Accelerating admixtures. These hasten the set and strength development. Calcium chloride is the most common. Add in solution form as part of the mixing water, but don't exceed 2 percent by weight of cement. Do not use calcium chloride or other admixtures containing soluble chlorides in prestressed concrete or concrete containing embedded aluminum, in permanent contact with galvanized steel, subject to alkali-aggregate reaction, or exposed to soils or water containing sulfates. Table 2-7 shows the limitations.
Pozzolans. These materials contain considerable silica or much silica and alumina. They are combined with calcium hydroxide to form compounds having cement-like properties. Pozzolans should be tested first to determine their suitability, because the properties of pozzolans and their effects on concrete vary considerably.

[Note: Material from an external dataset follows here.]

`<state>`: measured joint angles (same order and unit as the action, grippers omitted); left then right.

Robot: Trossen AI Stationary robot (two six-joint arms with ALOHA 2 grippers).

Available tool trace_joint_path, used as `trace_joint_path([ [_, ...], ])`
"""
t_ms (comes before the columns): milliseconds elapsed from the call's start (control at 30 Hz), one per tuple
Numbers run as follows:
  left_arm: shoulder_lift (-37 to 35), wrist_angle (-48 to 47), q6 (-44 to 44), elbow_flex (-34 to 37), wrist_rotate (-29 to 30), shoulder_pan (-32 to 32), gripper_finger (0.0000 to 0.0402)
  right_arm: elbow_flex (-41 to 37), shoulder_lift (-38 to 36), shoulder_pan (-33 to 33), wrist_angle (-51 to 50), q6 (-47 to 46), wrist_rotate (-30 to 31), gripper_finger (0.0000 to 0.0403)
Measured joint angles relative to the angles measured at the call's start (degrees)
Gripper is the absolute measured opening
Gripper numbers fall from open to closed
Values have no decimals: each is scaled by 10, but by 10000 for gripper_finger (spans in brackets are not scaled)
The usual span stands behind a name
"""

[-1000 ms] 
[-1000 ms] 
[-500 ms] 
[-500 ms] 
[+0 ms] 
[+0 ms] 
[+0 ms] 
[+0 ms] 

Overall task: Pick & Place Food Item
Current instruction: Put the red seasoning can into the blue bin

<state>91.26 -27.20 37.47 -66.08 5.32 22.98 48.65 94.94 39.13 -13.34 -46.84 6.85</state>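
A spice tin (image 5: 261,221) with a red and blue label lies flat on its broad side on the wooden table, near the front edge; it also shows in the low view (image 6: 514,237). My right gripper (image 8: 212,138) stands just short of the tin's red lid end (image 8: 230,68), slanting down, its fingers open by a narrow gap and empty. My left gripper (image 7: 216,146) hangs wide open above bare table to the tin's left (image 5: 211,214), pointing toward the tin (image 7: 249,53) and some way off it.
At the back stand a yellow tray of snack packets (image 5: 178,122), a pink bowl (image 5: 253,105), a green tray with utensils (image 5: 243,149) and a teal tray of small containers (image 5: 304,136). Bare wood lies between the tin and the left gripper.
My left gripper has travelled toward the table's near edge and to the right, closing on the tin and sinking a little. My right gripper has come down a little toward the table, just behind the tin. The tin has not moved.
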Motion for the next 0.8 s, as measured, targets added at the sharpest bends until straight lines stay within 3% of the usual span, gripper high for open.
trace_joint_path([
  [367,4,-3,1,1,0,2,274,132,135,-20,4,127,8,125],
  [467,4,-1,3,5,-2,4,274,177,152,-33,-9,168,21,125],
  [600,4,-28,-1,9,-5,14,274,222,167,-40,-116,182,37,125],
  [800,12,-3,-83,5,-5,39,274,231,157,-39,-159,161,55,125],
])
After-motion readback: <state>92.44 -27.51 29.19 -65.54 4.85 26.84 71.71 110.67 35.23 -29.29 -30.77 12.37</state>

Workability agents. These improve the workability of fresh concrete. They include entrained air, certain organic materials, and finely divided materials. When used as workability agents, fly ash and natural pozzolans should conform to ASTM C618.
Dampproofing and permeability-reducing agents. These are water-repellent materials that are used to reduce the capillary flow of moisture through concrete that contacts water or damp earth. Pozzolans are also permeability-reducing agents.
Grouting agents. These are various air-entraining admixtures, accelerators, retarders, and workability agents that alter the properties of portland cement grouts for specific applications.
Gas-forming agents. When added to concrete or grout in very small quantities, they cause a slight expansion before hardening in certain applications. However, while hardening, the concrete or grout decreases in volume in an amount equal to or greater than that of normal concrete or grout.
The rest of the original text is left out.